REQUIRED ACTION
The answer is to be an exact copy of the lines below running from the line with "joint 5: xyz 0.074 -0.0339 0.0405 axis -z" down to the line with "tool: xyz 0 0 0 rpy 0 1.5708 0", both ends included, and nothing more.

== == ==

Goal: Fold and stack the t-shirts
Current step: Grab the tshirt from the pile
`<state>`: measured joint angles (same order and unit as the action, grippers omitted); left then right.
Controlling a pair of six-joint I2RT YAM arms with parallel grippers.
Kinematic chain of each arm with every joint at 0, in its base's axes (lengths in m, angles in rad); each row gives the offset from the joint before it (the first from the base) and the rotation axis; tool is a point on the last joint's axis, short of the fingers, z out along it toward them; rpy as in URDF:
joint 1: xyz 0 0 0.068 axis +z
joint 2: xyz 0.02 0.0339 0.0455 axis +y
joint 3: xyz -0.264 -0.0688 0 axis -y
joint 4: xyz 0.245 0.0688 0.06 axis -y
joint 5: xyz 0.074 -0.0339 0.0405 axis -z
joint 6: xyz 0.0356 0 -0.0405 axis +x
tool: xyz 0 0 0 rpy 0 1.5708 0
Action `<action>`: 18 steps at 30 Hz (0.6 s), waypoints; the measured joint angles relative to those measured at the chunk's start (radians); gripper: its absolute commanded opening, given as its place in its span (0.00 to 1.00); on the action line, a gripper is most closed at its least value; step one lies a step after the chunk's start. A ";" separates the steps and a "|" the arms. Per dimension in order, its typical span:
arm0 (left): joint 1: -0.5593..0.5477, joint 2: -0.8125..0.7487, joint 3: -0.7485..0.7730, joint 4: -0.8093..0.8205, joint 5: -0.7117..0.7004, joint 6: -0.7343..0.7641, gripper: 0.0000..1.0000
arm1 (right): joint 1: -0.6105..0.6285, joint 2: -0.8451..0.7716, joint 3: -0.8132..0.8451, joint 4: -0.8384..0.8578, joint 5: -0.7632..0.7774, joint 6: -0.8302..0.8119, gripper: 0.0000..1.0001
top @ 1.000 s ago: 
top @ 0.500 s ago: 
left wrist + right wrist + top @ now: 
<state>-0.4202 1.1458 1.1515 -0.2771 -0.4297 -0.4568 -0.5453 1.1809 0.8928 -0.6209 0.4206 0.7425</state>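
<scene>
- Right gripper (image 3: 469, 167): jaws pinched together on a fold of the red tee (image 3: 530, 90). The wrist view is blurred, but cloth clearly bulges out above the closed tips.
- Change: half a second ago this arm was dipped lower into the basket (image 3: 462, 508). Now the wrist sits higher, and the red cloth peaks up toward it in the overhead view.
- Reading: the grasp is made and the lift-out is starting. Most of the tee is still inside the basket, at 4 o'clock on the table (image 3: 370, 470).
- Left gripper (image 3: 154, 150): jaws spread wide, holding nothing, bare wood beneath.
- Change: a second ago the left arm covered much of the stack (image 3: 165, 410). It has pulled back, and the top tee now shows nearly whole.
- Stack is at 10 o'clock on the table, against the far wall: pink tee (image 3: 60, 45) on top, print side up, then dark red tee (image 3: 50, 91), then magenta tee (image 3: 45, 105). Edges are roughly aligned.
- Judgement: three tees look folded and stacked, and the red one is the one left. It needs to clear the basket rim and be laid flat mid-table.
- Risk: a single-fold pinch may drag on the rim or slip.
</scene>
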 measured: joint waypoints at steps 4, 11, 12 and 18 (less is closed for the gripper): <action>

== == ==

ANSWER TO THIS TASK
joint 5: xyz 0.074 -0.0339 0.0405 axis -z
joint 6: xyz 0.0356 0 -0.0405 axis +x
tool: xyz 0 0 0 rpy 0 1.5708 0

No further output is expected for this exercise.